La casa del dolor ajeno

Festeja la Femexfut que la balacera no fue dentro del estadio:

La tarde sabatina de futbol en La Laguna se vio interrumpida por la sicosis y el pánico de un estadio hundido en la turbulencia del miedo.

El Territorio Santos Modelo (TSM) es el estadio más pequeño y con las instalaciones más limitadas en la Primera División futbolera. Es estadio muy complicado para los visitantes. Pregúntenle al presidente Felipe Calderón si ya olvidó aquella memorable rechifla del 11 de noviembre de 2009, cuando acudió a inaugurarlo. Sí, aquella sonora sinfonía de viento, expresión colectiva del rechazo a la violencia en la Comarca Lagunera.

Casi nadie recuerda a las porristas del New Orleans Saints ni a Ricky Martin ni la patada inicial del rey Pelé. Ni el primer golazo de Vicente Matías Vuoso. Ni los cien millones de dólares que costó la obra.

El tiroteo del sábado borró la memoria.

La balacera fue un acto de terror porque hundió a la afición y al país en una sensación permanente de miedo. De la proximidad del peligro. Fue ejemplo apabullante del riesgo colectivo ante la sicosis generalizada.

Los hechos, por cierto inéditos en el futbol mundial, mostraron que la guerra contra el narcotráfico no les preocupa mucho a los narcotraficantes. Viven en el filo de la muerte. La guerra contra el crimen empavorece a los ciudadanos.

Ahora, nuestras autoridades se hacen “pelotas”.

El presidente Calderón reparte culpas y un jalón de orejas a los gobernadores: “Hay problemas grandes que a todos nos preocupan, por ejemplo la criminalidad y la delincuencia que hay que atacar con todo, eso es lo que tiene que hacer no sólo el Presidente, también los gobernadores, también los alcaldes, está en su responsabilidad donde hay mando de policía en los alcaldes”.

La Femexfut festeja que la balacera no fue dentro del estadio: “Se pudo tener la tranquilidad de que al interior no sucedió nada” (¿?). El gobernador, Jorge Torres, contradice a la cúpula “pambolera”: confirma que la balacera sí “pegó” al interior del inmueble. “Las balas estuvieron cerca de los asistentes al encuentro; alcanzaron vidrios, rampas de acceso y el estacionamiento.
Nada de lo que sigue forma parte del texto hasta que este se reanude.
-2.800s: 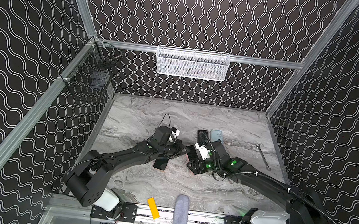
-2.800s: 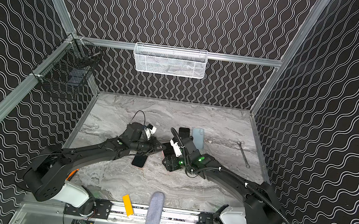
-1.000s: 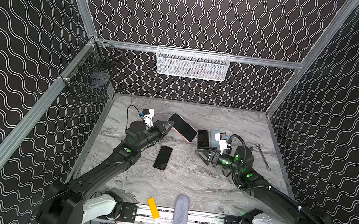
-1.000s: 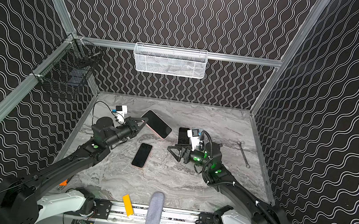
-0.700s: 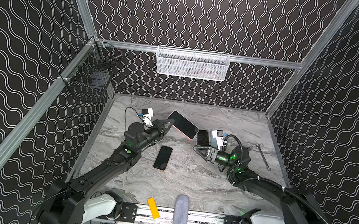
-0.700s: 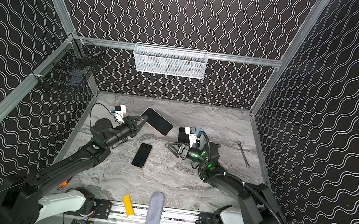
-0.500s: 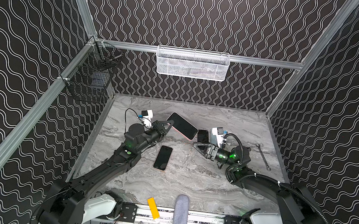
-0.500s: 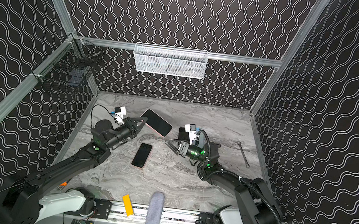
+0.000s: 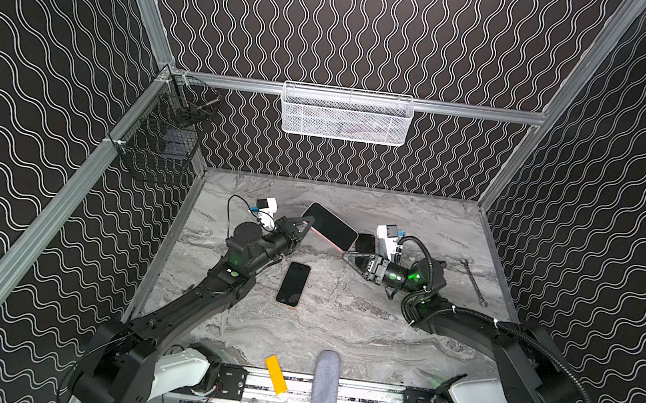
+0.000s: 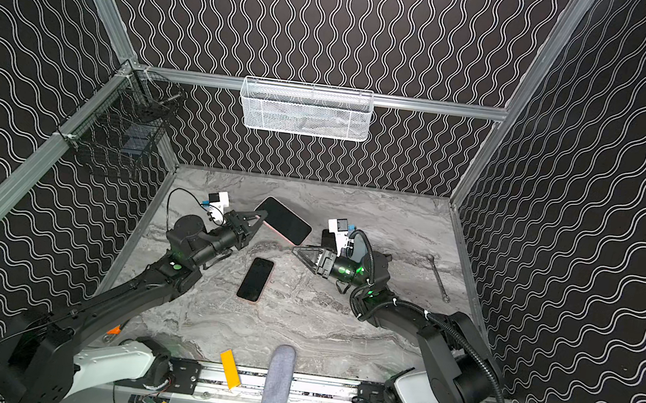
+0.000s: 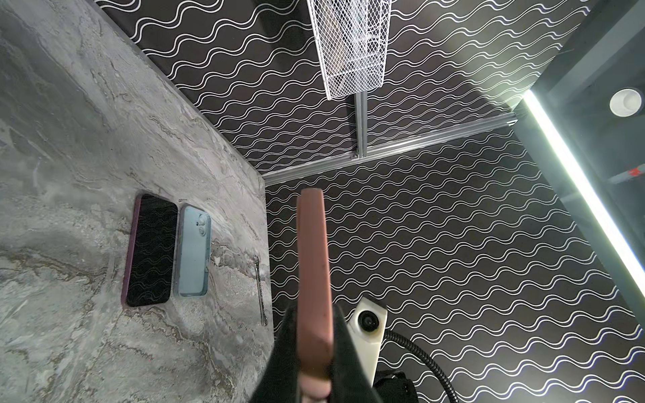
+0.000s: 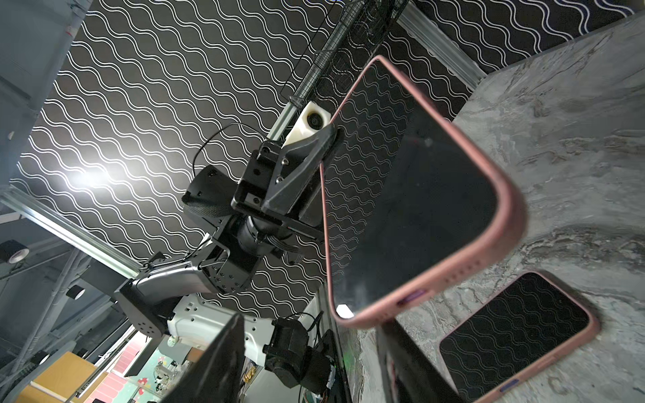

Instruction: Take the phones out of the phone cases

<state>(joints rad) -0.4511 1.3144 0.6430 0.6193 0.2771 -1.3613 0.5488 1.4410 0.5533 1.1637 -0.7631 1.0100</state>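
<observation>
Pink-cased phone [image 9: 328,226] now hangs off the table [image 9: 339,330], pinched in my left pincer [image 9: 309,222]; my right pincer [image 9: 350,258], spread but narrowing, has reached its free end, so peeling can start.

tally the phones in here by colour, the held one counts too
pink: 2, the held pink phone in the left gripper and the flat pink phone on the table
purple: 1, the purple phone
light blue: 1, the light blue phone, back up
total: 4
</observation>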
Impactaron cinco puntos, incluido el palco de transmisión de TV Azteca y una de las suites VIP”. El alcalde de Torreón exige mayor presencia de fuerzas federales, como si fueran pocos los mil 600 soldados y los 300 elementos de la Policía federal.

La noticia de Torreón le dio la vuelta al mundo. México se ubica como capital del crimen. La prensa extranjera habla del clima de violencia desatado en un país que no está en guerra. Como si México sólo fuera la casa del dolor ajeno.

MONJE LOCO. Para fregarla aún más, a Coahuila le cuelga la piedra de la vergüenza. Torreón  tiene el quinto lugar nacional en ejecuciones del crimen organizado, tan sólo detrás de Ciudad Juárez, Tijuana, Nogales y Chihuahua. En lo que va del año son  250. Y a eso hemos de sumar 11 mil 633 pesos que debe cada coahuilense por la megadeuda que les dejó El Profe Moreira (33 mil millones). Una deuda autorizada con documentos falsos. Ya se sabe, ya se supo.